Sunday, November 18, 2012

Magnificent Mile

     I almost didn't go this year. The pain wrapped up in the joy of last year was almost too much for me. But then as I was driving down the street talking to Sterling and God a song came on the radio. I had never heard this song before, or maybe I had and just didn't pay much attention to it. The singer is Colton Dixon and in the lyrics he sings "see I was never gone." I thought so much of the song that I wrote down the name and then went about my day.

      Later that night I decided to look up on the computer who was going to be performing during the day at the lighting of Michigan Avenue in Chicago. I was trying so hard to be ok with going again.
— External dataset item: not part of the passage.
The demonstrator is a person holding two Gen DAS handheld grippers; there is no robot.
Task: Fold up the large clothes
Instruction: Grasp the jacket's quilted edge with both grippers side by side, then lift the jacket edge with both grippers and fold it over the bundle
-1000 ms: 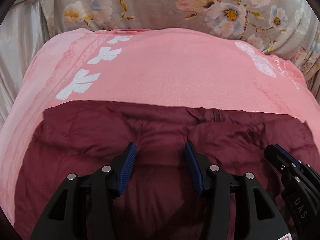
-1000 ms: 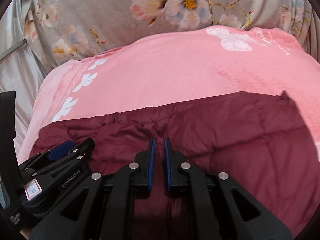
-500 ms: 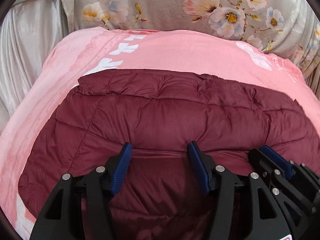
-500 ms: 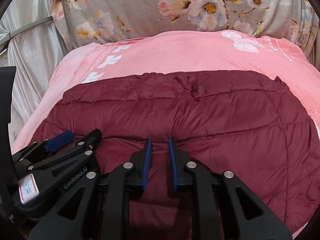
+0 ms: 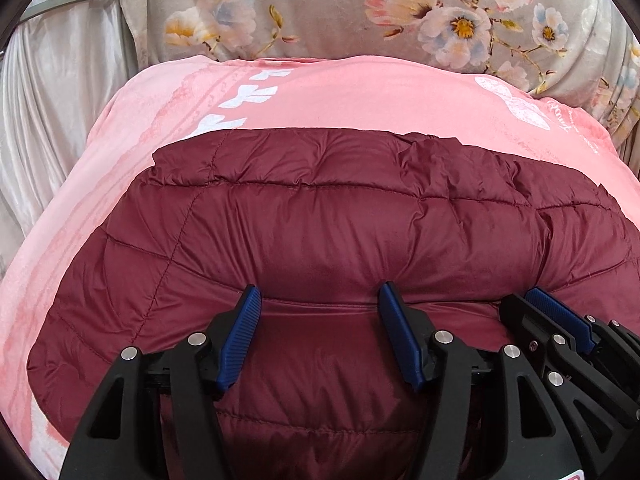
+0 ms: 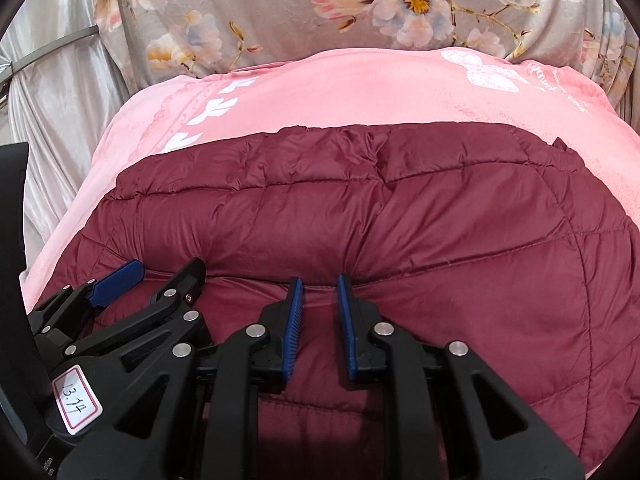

Its a tradition the kids and I love doing every year but it was also one of the last things we did as a family with Sterling last year. I didn't know if I could go and enjoy the day without him. But here these lyrics say "I was never gone" and talk about always being with me. So I keep scrolling the page and would you believe who is performing? Mr Colton Dixon himself! I decided to take it as a sign from Sterling that we could do this. We could go and remember him and have a good time.

     So we went with a friend and her son. I admit I had some anxiety the night before and the morning of. I cried. (Crying is a great way to release and let go of some of the anxiety). We went in just as we did last year. I even let her use Sterling's stroller he was in last year. I felt like by even just touching that stroller that he sat in just a few weeks prior to his death, that a part of him was physically there with us too. And you know what? Beyond the train ride, every single thing was different this year. We even ended up getting blocked out of seeing the parade and never even saw Colton Dixon.
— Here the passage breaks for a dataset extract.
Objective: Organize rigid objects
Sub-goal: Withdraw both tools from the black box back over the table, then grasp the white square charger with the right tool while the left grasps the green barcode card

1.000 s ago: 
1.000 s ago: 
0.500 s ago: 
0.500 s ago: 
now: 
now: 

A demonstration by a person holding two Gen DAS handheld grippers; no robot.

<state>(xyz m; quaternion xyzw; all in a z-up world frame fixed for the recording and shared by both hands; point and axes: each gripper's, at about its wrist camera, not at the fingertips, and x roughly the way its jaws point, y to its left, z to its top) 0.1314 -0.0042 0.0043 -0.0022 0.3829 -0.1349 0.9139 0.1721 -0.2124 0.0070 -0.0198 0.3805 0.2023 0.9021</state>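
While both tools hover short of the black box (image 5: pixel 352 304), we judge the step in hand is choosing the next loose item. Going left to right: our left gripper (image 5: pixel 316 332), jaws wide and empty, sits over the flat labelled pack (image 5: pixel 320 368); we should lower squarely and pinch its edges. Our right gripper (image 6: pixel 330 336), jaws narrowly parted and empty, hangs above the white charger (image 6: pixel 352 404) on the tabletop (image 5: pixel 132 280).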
     But as I walked down the streets of Chicago heading back to the train I realized that the day was exactly as it was meant to be. Much like my life now. It was not at all what I had envisioned or planned for myself but it was ok. We actually had fun. A different kind of fun then we wanted but fun none the less. Maybe Sterling gave me these signs to show me this? Maybe he just wanted to get me back in Chicago with his brothers? Maybe seeing the parade would have been too much for the boys and I? I really don't know.
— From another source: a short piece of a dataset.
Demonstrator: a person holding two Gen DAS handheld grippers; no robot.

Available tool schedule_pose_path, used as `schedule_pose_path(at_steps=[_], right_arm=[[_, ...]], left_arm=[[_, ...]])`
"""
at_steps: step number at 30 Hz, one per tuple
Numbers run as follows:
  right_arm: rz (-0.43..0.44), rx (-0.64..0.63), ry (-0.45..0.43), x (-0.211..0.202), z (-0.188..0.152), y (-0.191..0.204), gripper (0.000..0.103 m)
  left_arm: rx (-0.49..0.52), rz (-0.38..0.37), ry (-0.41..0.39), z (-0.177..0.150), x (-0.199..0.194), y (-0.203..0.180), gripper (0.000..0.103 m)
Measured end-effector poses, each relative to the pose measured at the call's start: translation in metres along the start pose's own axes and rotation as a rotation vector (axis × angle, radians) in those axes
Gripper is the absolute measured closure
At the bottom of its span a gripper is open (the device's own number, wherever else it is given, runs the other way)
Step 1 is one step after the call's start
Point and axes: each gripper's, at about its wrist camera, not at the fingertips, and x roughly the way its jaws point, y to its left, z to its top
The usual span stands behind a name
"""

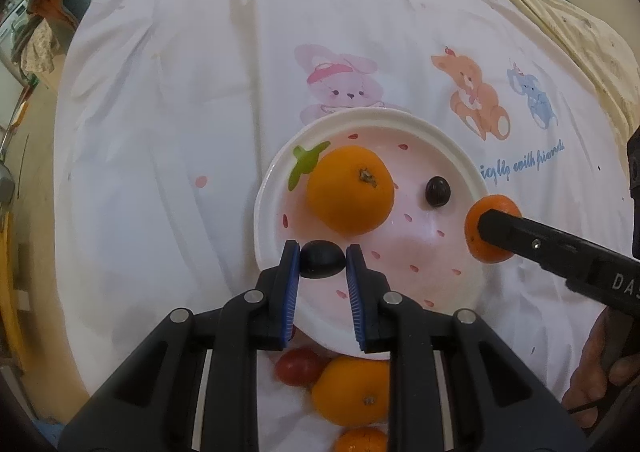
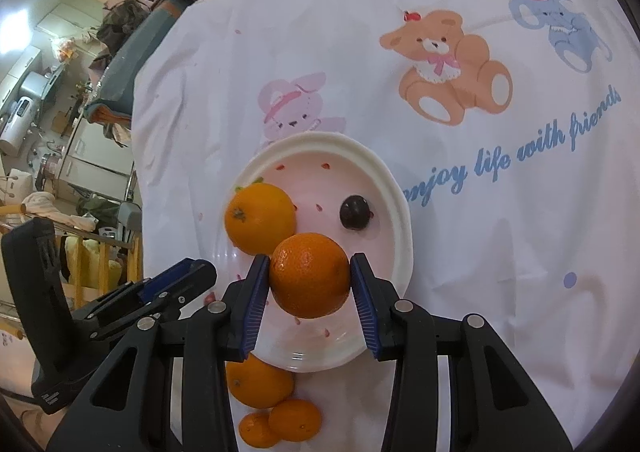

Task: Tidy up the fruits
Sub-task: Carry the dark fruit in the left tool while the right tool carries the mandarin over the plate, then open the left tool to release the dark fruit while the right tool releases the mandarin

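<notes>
- a round white plastic plate point(image 1: 276, 171) point(image 2: 394, 187) with small red drop marks and a green leaf print sits on a white cloth point(image 1: 180, 91) point(image 2: 500, 232) printed with a pink rabbit, an orange bear, a blue elephant and blue script.
- on the plate, toward its left side, rests a large round orange with a dark stem scar point(image 1: 350, 189) point(image 2: 260, 218); to its right, apart from it, lies a small dark glossy grape point(image 1: 437, 191) point(image 2: 354, 212).
- the left gripper point(image 1: 322, 262) has its blue-padded fingers clamped on a second small dark grape point(image 1: 322, 260), held at the plate's near rim, just in front of the large orange.
- the right gripper point(image 2: 310, 278) is closed on a smaller round mandarin with pebbled orange skin point(image 2: 310, 275) point(image 1: 486, 228); in the left wrist view this fruit sits at the plate's right edge, partly covered by one black finger.
- in the right wrist view the mandarin overlaps the large orange in the picture; whether they touch cannot be told.
- off the plate on its near side, on the cloth, lie more fruits: a small red cherry tomato point(image 1: 298, 366), another big orange point(image 1: 352, 390) point(image 2: 258, 382) beside it, and two little mandarins point(image 2: 295, 420) point(image 2: 258, 430) pressed close together nearer still.
- the person's right hand point(image 1: 596, 372) shows at the lower right of the left wrist view, wrapped on the black handle.
- beyond the cloth, a cluttered room with piled clothes and pale cabinets point(image 2: 80, 155) is in sight at the left of the right wrist view.
</notes>
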Motion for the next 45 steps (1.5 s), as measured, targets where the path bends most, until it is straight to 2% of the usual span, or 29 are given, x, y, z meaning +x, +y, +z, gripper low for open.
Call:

     What I know is that time and time again I am being shown that my life is nothing what I had ever dreamed it would be. But I am still here. I still have life to live. A part of me may have died that day with Sterling but not all of me. I still have children who need to see life can be fun again. I still have a desire somewhere deep within that wants to live and enjoy life again. And Sterling has never left us. We carry him always in our hearts and I would suspect he truly has never left my side.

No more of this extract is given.